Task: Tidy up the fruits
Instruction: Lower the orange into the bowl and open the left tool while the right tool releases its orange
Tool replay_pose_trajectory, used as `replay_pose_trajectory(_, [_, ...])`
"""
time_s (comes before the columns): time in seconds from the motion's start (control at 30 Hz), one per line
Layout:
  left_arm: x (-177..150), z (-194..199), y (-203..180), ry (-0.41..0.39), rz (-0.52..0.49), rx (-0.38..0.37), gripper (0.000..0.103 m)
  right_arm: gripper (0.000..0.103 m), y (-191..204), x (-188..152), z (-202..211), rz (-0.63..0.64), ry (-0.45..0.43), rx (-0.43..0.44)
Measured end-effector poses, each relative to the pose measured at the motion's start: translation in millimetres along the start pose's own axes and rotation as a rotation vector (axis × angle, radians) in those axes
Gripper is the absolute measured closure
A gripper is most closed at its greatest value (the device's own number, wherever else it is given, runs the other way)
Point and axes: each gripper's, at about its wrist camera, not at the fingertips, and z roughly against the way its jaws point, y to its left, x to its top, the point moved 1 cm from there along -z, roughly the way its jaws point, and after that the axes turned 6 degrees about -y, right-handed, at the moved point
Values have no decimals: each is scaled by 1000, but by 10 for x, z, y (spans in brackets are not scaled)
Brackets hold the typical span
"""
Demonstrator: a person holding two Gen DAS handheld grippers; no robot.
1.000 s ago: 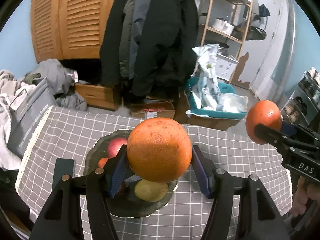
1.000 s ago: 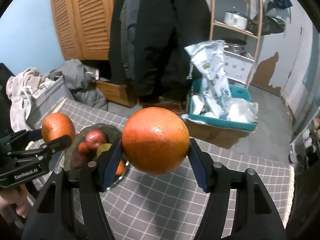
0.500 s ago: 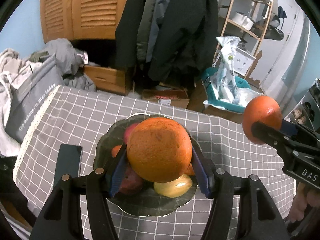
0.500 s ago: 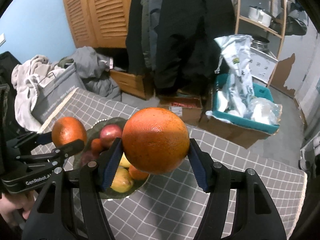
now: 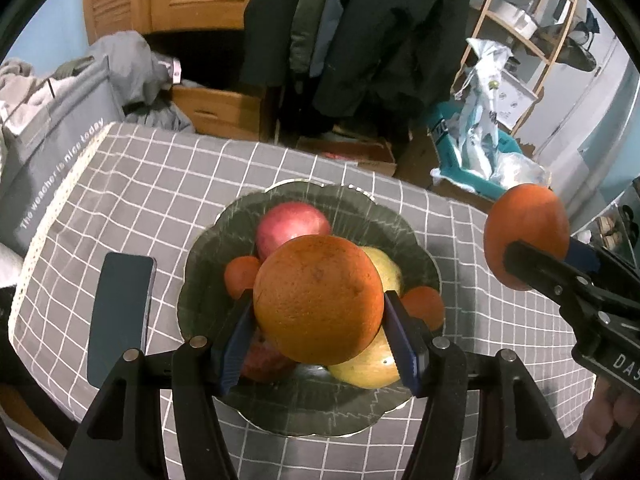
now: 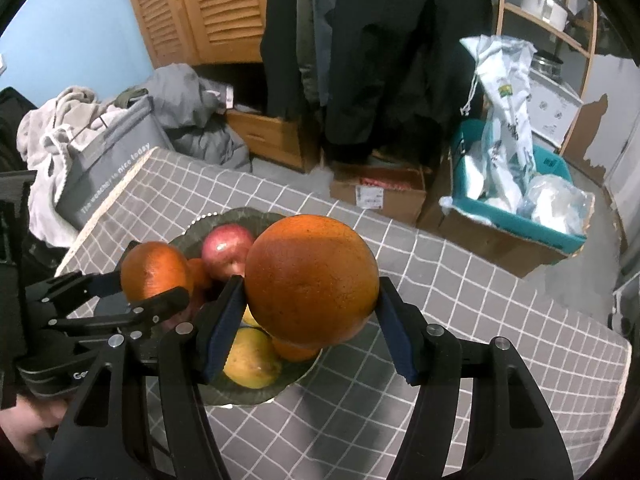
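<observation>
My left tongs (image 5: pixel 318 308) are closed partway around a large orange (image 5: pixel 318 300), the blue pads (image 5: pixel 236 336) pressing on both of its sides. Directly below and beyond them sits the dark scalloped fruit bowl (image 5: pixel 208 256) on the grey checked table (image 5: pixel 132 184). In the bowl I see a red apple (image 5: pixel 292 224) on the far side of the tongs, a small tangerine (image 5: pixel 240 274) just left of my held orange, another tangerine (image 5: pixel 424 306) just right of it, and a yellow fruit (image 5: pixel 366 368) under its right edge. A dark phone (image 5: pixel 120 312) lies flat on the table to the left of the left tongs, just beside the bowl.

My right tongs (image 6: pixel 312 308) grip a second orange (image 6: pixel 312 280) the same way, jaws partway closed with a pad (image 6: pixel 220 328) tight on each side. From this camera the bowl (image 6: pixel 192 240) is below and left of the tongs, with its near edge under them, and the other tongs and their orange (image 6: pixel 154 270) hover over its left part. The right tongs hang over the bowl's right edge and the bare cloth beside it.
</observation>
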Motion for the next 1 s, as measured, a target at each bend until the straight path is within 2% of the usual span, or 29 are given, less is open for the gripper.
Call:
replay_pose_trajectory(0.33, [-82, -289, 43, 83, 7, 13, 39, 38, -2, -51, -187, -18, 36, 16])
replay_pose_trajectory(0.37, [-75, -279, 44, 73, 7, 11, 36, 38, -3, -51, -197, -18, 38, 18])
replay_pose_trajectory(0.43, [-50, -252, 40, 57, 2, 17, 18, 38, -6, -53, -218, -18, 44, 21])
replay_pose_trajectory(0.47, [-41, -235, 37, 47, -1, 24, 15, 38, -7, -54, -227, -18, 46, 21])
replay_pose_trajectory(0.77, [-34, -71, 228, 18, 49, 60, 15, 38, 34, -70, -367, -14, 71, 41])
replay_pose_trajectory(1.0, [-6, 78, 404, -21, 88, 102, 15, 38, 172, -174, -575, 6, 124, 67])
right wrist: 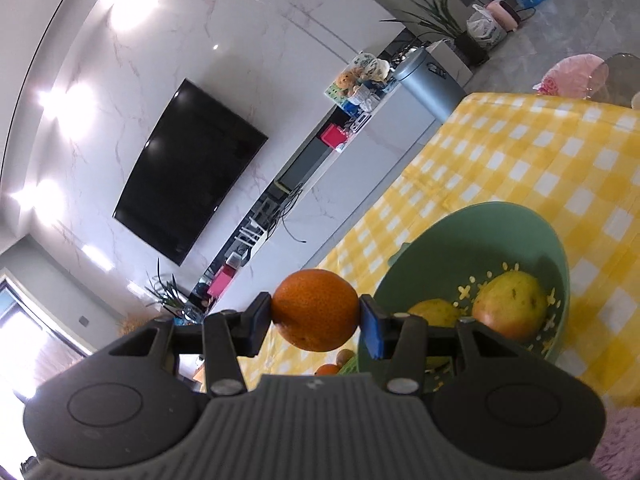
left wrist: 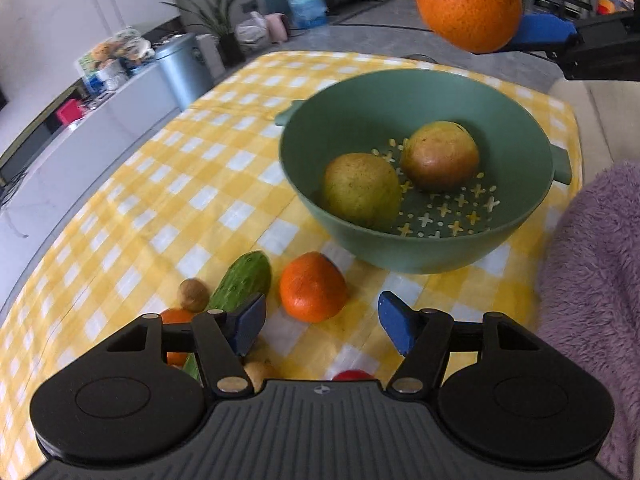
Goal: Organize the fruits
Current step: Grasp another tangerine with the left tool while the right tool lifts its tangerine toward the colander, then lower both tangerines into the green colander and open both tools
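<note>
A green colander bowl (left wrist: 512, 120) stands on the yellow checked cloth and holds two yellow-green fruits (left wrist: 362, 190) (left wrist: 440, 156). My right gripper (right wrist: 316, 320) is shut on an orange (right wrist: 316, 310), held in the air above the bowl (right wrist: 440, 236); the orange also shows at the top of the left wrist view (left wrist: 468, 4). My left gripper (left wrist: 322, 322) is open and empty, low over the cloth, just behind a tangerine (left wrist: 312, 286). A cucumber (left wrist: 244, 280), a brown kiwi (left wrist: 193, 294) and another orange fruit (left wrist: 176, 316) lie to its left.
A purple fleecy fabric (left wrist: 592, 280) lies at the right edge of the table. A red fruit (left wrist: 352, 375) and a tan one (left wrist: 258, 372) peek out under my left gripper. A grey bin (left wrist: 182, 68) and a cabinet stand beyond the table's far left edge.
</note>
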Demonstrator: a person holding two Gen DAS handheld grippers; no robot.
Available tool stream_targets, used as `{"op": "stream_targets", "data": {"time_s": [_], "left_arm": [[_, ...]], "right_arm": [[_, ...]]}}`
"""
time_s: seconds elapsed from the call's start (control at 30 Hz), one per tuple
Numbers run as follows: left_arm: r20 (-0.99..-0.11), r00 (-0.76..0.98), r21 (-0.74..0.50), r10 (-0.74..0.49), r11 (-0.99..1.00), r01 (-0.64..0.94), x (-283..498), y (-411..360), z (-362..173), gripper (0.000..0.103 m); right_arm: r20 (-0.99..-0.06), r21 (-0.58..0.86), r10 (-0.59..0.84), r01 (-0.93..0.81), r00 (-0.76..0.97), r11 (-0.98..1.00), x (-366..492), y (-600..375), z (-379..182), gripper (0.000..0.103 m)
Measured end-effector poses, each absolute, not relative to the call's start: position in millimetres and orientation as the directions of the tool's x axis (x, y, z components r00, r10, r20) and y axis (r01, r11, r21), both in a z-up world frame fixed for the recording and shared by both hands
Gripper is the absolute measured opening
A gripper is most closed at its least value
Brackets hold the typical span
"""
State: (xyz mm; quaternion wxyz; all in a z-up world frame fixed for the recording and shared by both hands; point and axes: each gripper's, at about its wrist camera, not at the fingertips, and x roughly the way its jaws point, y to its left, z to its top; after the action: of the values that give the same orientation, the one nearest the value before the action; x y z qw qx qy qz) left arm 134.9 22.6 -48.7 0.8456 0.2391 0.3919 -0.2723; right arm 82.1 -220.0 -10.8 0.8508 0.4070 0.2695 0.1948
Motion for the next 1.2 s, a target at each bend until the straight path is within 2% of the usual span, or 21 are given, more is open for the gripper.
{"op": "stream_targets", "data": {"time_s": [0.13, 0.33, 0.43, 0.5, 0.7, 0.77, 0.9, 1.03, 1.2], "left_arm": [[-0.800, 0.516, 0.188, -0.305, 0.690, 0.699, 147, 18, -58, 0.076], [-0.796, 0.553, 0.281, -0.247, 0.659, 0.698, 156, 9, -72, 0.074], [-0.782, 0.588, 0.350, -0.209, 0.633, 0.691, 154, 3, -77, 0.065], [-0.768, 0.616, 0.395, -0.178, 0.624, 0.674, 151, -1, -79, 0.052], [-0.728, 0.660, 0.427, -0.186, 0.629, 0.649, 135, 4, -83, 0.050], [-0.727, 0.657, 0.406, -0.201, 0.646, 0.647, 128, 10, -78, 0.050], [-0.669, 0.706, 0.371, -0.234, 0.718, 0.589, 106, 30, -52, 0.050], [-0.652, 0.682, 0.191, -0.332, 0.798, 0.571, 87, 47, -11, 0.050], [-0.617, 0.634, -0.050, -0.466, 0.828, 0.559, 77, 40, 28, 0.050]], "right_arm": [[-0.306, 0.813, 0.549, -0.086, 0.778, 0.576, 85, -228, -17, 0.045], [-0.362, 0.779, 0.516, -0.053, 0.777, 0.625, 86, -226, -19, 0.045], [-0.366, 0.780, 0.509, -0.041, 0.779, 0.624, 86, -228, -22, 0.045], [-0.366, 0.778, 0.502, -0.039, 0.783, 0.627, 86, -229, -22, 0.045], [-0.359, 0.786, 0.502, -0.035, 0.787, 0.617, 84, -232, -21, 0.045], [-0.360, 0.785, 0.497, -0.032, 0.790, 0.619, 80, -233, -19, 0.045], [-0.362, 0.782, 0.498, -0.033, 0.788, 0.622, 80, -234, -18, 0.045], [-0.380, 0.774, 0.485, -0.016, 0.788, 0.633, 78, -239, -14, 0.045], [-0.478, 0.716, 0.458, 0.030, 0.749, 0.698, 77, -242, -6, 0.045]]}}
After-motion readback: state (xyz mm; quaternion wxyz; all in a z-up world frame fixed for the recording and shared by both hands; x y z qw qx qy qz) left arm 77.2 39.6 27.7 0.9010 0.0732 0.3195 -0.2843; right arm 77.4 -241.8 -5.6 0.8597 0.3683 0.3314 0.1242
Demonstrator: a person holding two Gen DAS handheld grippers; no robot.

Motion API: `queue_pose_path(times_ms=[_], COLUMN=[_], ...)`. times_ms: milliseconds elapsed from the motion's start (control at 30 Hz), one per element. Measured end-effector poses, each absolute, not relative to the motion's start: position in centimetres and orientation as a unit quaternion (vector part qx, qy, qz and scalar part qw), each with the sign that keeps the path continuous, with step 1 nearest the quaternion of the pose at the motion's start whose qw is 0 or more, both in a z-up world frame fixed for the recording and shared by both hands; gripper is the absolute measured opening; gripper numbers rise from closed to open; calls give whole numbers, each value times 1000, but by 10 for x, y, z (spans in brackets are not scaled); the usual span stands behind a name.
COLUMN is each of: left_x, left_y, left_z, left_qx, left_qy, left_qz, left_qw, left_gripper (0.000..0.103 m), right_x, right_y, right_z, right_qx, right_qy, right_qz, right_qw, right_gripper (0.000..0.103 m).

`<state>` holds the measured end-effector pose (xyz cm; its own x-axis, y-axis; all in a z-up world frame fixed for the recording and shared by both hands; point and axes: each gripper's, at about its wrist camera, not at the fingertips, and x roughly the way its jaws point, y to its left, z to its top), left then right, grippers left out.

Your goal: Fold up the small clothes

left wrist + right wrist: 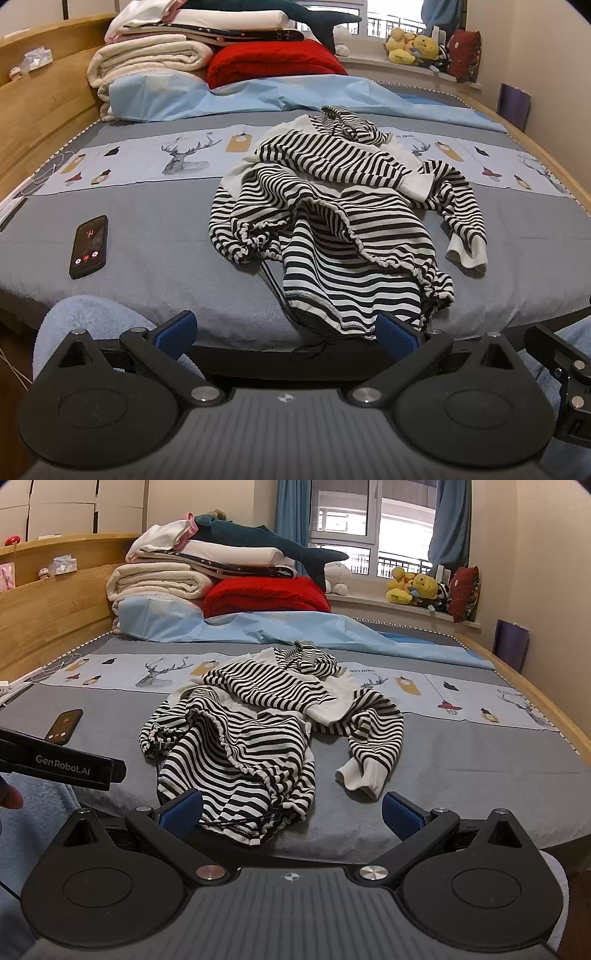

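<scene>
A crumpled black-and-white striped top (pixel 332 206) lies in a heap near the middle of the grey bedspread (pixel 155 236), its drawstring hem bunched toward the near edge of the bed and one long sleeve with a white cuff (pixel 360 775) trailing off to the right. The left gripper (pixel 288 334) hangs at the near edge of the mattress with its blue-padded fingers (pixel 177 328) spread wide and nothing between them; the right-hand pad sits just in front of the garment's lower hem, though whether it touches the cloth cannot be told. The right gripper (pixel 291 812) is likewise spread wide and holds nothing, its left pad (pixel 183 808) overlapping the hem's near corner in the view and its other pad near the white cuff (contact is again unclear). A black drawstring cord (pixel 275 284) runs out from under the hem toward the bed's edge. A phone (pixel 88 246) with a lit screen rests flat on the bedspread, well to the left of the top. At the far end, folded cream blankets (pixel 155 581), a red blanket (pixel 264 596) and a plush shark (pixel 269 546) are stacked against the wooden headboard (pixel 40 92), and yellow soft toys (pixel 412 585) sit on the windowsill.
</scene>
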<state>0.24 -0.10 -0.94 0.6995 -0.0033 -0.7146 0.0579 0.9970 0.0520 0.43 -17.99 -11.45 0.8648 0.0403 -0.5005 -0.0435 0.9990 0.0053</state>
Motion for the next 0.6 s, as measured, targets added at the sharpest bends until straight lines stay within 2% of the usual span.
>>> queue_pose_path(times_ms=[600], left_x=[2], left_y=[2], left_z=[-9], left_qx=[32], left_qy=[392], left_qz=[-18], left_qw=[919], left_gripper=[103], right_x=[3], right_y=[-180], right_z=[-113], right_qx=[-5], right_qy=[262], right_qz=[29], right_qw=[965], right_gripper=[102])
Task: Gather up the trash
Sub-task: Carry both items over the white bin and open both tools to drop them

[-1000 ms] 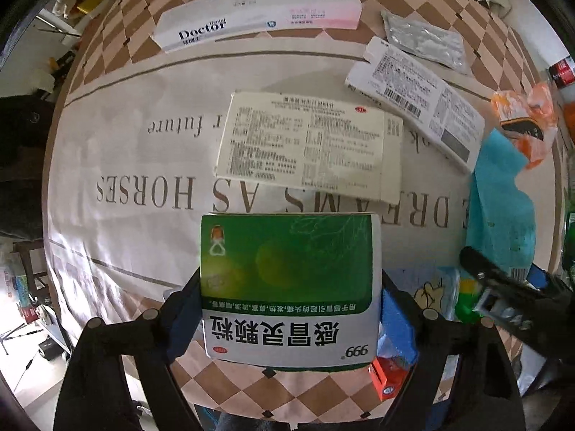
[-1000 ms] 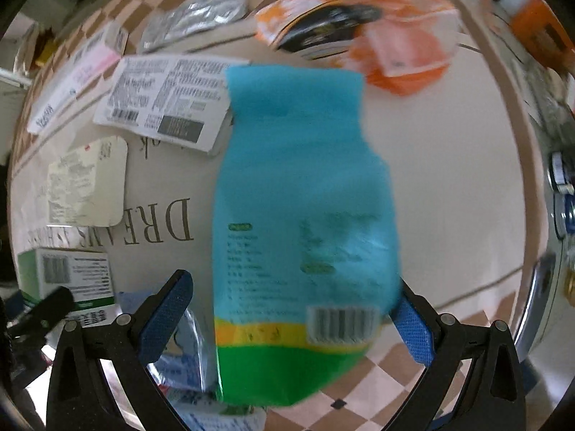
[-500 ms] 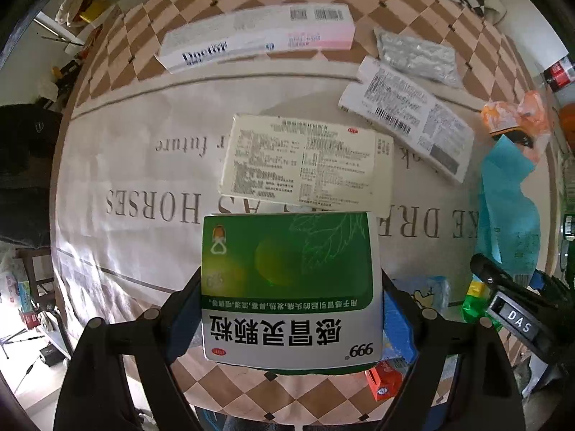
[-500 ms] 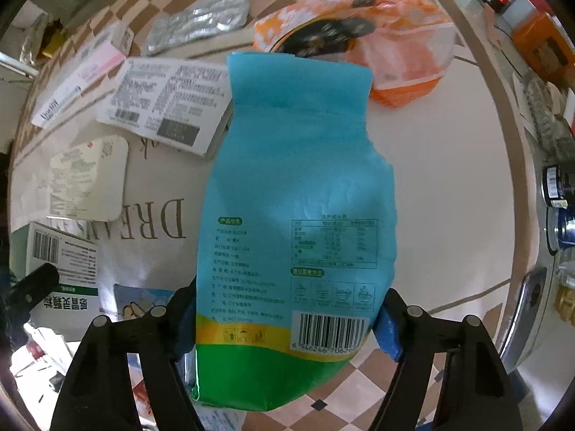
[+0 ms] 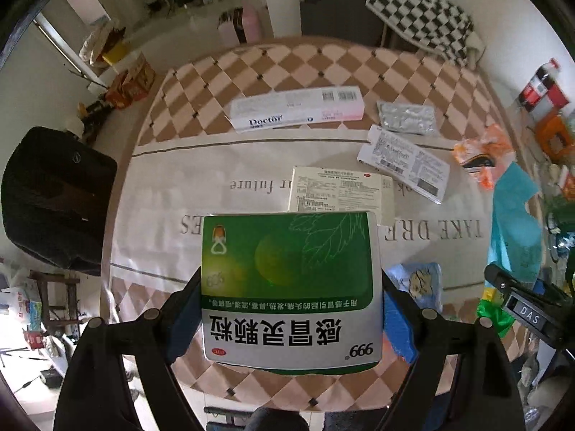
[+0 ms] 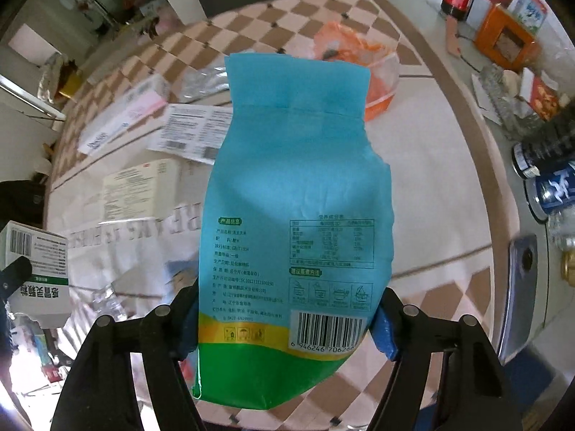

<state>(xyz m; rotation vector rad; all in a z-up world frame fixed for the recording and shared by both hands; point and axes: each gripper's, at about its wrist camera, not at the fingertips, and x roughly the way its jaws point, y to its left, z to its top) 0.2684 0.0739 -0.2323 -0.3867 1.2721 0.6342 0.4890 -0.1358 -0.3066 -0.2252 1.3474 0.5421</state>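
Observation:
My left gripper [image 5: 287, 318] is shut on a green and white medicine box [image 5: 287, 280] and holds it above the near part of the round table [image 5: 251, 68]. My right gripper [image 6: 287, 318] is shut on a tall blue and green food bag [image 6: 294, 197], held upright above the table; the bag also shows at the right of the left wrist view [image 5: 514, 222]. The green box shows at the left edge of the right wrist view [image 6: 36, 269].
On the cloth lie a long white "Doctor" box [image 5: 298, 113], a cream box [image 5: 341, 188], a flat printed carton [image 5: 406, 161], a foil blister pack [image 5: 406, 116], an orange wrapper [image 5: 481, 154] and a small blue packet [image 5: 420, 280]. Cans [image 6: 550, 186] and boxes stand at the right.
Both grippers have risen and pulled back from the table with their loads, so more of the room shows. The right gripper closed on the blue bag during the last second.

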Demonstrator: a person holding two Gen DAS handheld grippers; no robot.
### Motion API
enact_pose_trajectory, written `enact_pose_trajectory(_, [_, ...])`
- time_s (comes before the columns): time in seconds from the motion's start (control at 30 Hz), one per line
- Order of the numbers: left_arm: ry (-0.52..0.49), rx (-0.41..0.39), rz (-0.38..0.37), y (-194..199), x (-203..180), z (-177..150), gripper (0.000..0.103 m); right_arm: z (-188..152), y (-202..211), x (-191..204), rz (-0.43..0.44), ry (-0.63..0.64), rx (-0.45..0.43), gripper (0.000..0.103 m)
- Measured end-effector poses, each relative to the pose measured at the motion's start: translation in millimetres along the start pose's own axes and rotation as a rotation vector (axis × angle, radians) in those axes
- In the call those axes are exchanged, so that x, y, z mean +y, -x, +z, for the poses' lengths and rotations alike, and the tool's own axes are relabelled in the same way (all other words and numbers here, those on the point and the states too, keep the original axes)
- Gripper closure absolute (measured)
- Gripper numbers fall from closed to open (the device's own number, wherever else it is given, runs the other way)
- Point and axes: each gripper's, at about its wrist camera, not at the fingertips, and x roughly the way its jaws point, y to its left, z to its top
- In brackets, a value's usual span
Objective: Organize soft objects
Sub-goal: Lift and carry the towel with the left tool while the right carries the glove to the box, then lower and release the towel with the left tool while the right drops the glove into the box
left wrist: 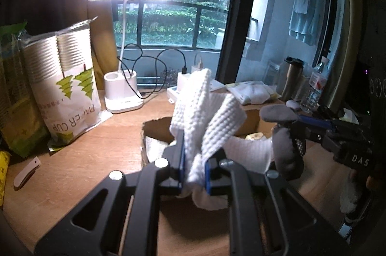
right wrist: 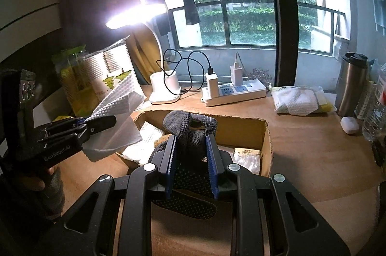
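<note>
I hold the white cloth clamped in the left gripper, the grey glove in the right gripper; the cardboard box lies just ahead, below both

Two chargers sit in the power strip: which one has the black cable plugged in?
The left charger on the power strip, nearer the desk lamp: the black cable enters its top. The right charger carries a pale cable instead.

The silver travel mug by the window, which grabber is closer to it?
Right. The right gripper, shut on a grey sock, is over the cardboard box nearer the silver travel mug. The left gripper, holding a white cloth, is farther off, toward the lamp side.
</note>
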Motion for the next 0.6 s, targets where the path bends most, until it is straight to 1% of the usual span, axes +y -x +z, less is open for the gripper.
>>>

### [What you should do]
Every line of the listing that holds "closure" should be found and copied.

### [Solution to this task]
Gripper is the absolute measured closure
- Gripper closure absolute (measured)

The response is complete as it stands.